The Economist has this piece from its archives; excerpt:
EIGHT years of carnage have not robbed the Gulf war of its capacity to shock. In the middle of March (the exact date is unclear) Iranian soldiers pushed the Iraqi army out of the Kurdish town of Halabja, in the Kurdish part of north-east Iraq. One or two days later (this date, too, is unclear), the Iraqi air force appears to have responded by bombing Halabja with some sort of poisonous gas.
The Iraqis say it was the Iranians who bombed the town, a claim that contradicts the testimony of most survivors. The Kurds say that more than 4,000 people died, a claim difficult to verify. But western reporters and television crews, helicoptered into Halabja by the Iranians, found hundreds of corpses strewn around the town. Most were eerily unwounded, suggesting that they had been the victims of a quick-acting poison agent, possibly one of the nerve gases. Hundreds more victims, in hospitals in Tehran, had ferocious skin burns of the kind caused by mustard gas.

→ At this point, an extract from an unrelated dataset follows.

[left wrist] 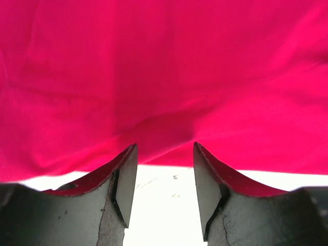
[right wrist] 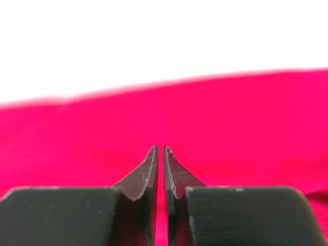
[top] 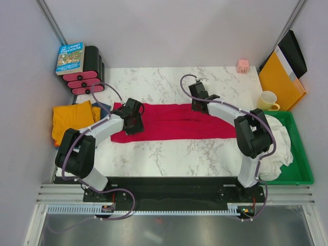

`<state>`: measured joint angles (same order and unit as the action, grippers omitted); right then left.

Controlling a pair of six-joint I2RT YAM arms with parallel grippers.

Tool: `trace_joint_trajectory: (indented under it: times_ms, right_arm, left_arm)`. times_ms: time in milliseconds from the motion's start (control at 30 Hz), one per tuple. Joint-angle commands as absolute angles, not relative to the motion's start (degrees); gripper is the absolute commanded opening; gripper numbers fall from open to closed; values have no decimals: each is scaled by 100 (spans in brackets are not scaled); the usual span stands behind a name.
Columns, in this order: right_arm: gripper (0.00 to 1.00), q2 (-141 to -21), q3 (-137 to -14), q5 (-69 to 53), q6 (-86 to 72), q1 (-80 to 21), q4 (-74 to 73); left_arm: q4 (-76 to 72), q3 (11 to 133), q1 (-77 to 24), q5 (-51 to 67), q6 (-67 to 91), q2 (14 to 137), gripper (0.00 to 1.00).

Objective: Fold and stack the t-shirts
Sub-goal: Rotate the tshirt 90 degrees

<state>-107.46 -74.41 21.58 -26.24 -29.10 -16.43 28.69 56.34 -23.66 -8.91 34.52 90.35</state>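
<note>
Marble table [top: 169, 154], hands [top: 134, 122] [top: 199, 104] low over t-shirt [top: 174, 123]

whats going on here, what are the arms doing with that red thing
Two robot arms are folding a red shirt, which lies as a long strip across the table. The left pincer is open, low over the shirt's left part near an edge. The right pincer is shut at the shirt's far edge; whether it pinches fabric cannot be told. An orange shirt lies folded at the table's left side, so the red one is mid-fold and not yet stacked.
</note>
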Motion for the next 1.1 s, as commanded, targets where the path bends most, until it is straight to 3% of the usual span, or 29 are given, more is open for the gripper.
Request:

The first of the video clips of this PBS Frontline piece recalls the horrors of the horrendous gas attack that Saddam and Chemical Ali launched on civilian Kurds. A couple of years ago I showed this in one of my classes, and students could not believe this happened. Which was when one student asked: "why don't all these suicide bombers go kill all these tyrants instead of killing innocent people?"
Compared to what the Kurds went through, Chemical Ali died pretty painlessly. I wonder whether he expressed any regrets at all before he died.